■ WORK INSTRUCTIONS ■
Restate all of the data precisely, omitting nothing.
++++++
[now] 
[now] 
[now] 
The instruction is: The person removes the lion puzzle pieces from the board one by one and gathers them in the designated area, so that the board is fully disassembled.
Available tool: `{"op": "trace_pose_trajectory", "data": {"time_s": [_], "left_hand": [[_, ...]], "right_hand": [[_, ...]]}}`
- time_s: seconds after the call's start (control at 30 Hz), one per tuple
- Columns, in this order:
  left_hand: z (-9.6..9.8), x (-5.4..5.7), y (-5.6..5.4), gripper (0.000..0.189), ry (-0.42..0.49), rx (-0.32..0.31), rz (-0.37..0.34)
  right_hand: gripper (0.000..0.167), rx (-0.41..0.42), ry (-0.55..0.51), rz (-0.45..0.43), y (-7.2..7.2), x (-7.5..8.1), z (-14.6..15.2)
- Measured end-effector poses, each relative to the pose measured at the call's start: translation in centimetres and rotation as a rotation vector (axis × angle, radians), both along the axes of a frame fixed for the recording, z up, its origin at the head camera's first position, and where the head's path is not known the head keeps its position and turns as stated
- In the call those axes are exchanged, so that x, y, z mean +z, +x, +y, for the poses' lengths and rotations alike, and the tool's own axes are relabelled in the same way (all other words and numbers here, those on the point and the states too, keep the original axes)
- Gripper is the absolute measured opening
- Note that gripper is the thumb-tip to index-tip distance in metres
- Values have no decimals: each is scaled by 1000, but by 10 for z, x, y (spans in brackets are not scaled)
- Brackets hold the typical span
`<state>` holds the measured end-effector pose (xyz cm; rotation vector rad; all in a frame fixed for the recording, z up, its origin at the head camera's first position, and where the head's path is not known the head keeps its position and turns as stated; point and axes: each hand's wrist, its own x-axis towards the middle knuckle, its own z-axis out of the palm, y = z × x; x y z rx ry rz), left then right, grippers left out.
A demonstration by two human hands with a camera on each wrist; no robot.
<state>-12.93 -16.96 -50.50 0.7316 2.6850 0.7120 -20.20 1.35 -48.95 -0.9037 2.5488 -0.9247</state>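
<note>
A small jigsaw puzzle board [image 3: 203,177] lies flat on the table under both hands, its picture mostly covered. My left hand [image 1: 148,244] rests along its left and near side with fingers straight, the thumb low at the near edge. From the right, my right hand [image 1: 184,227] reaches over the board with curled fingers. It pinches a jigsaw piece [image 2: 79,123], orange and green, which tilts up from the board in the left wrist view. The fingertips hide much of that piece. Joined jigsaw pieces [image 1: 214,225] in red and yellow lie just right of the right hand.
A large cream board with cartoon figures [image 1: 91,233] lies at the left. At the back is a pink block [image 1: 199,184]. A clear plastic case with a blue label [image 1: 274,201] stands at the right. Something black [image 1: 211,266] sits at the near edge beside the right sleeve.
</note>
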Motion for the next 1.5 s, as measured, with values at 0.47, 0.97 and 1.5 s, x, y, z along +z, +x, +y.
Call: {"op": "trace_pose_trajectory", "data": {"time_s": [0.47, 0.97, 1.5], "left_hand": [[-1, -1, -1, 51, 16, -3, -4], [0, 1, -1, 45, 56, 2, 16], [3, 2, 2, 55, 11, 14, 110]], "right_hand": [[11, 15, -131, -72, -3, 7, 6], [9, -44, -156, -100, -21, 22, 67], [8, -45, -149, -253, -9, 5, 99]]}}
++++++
■ YOUR RESPONSE ■
[now] 
[now] 
[now] 
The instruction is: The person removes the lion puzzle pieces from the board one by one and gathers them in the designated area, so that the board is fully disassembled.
Available tool: `{"op": "trace_pose_trajectory", "data": {"time_s": [_], "left_hand": [[_, ...]], "right_hand": [[_, ...]]}}`
- time_s: seconds after the call's start (control at 30 Hz), one per tuple
- Columns, in this order:
  left_hand: z (-9.6..9.8), x (-5.4..5.7), y (-5.6..5.4), gripper (0.000..0.189), ry (-0.42..0.49), rx (-0.32..0.31), rz (-0.37..0.34)
  right_hand: gripper (0.000..0.167), rx (-0.41..0.42), ry (-0.55..0.51), rz (-0.45..0.43), y (-7.2..7.2), x (-7.5..8.1), z (-14.6..15.2)
- Measured end-effector poses, each relative to the pose measured at the call's start: translation in centimetres and rotation as a rotation vector (axis × angle, radians), both along the axes of a frame fixed for the recording, z up, its origin at the head camera's first position, and where the head's path is not known the head keeps its position and turns as stated
- In the call those axes are exchanged, so that x, y, z mean +z, +x, +y, for the poses' lengths and rotations alike, and the tool's own axes are relabelled in the same way (all other words and numbers here, those on the point and the states too, keep the original axes)
- Gripper is the absolute measured opening
- Note that gripper is the thumb-tip to index-tip distance in metres
- Values have no decimals: each is scaled by 1000, but by 10 for z, x, y (spans in brackets are not scaled)
- Brackets hold the typical span
`<state>` holds the measured end-effector pose (xyz cm; rotation vector rad; all in a frame fixed for the recording, z up, its origin at the head camera's first position, and where the head's path is not known the head keeps its position and turns as stated; point and axes: each hand's wrist, its own x-axis towards the middle knuckle, its own z-axis out of the palm, y = z × x; x y z rx ry rz), left then right, grippers left out.
A demonstration by two human hands with a camera on each wrist; no robot.
<state>-12.93 -16.96 -50.50 0.7316 2.6850 0.7120 -20.20 1.35 -48.95 -0.9037 2.5488 -0.9247</state>
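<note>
A small jigsaw puzzle board [image 3: 203,177] lies flat on the table under both hands, its picture mostly covered. My left hand [image 1: 148,244] rests along its left and near side with fingers straight, the thumb low at the near edge. From the right, my right hand [image 1: 184,227] reaches over the board with curled fingers. It pinches a jigsaw piece [image 2: 79,123], orange and green, which tilts up from the board in the left wrist view. The fingertips hide much of that piece. Joined jigsaw pieces [image 1: 214,225] in red and yellow lie just right of the right hand.
A large cream board with cartoon figures [image 1: 91,233] lies at the left. At the back is a pink block [image 1: 199,184]. A clear plastic case with a blue label [image 1: 274,201] stands at the right. Something black [image 1: 211,266] sits at the near edge beside the right sleeve.
</note>
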Motion for the next 1.5 s, as measured, with values at 0.47, 0.97 and 1.5 s, x, y, z along +z, +x, +y.
Call: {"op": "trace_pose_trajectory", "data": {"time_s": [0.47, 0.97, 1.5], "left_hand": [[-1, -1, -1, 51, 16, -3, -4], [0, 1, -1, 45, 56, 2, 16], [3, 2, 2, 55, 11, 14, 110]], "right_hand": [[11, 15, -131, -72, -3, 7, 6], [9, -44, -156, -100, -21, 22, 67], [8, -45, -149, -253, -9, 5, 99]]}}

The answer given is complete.